## Exercise objective
For the data below, report the number of lines that contain the string "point" and nothing else.

BEGIN Exercise input

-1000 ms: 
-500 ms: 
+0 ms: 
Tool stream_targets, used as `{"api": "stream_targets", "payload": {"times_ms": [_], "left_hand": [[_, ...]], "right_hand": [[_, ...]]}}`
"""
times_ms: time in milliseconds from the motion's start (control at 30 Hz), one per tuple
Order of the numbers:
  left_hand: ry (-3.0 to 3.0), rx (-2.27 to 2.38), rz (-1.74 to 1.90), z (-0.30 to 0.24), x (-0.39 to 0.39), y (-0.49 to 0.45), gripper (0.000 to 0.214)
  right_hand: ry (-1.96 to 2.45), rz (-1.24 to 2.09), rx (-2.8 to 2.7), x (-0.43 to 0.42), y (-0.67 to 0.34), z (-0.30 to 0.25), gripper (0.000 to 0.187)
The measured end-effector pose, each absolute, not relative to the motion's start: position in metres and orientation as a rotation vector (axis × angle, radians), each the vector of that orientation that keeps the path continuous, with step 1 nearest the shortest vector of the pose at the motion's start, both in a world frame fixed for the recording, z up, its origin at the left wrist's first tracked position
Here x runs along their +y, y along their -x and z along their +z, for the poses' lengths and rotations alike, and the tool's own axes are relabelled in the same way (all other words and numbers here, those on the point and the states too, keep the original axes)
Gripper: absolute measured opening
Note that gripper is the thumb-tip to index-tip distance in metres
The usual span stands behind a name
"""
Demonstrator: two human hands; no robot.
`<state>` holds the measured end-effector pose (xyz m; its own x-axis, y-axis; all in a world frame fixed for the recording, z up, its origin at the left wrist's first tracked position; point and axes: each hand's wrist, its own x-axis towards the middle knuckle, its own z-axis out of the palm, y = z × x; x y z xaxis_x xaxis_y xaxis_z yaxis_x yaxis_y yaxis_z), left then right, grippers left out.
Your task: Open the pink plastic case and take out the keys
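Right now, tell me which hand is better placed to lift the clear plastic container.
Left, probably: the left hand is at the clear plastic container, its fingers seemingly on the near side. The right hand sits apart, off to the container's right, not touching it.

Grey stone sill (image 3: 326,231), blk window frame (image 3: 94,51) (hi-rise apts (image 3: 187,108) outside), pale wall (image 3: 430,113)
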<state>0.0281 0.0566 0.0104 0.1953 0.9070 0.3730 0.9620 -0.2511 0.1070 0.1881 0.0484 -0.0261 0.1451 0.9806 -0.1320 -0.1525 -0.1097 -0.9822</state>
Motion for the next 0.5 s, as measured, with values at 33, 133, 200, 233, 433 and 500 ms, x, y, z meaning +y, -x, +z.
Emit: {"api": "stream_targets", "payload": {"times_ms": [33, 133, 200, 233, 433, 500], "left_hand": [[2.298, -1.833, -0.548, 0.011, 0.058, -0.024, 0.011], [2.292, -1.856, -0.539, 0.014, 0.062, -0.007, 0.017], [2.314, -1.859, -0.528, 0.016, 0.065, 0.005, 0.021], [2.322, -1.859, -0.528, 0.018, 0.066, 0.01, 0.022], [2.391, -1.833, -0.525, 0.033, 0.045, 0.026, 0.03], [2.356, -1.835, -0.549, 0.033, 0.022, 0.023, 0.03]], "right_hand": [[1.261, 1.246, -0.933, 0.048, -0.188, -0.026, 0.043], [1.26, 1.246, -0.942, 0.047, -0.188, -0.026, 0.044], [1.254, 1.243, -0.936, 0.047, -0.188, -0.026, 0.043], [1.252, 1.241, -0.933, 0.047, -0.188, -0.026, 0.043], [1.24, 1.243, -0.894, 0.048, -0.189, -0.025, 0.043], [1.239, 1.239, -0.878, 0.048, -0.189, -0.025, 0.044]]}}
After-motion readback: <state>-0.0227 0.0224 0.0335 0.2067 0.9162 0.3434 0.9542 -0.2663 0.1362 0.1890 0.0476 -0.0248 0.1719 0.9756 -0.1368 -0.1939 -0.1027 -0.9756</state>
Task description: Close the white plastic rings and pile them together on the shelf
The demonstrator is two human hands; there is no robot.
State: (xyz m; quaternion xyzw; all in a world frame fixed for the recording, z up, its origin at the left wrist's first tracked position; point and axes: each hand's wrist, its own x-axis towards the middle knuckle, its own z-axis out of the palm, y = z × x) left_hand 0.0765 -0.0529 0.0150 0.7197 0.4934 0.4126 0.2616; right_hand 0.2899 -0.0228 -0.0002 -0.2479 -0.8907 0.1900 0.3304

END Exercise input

## Task result
3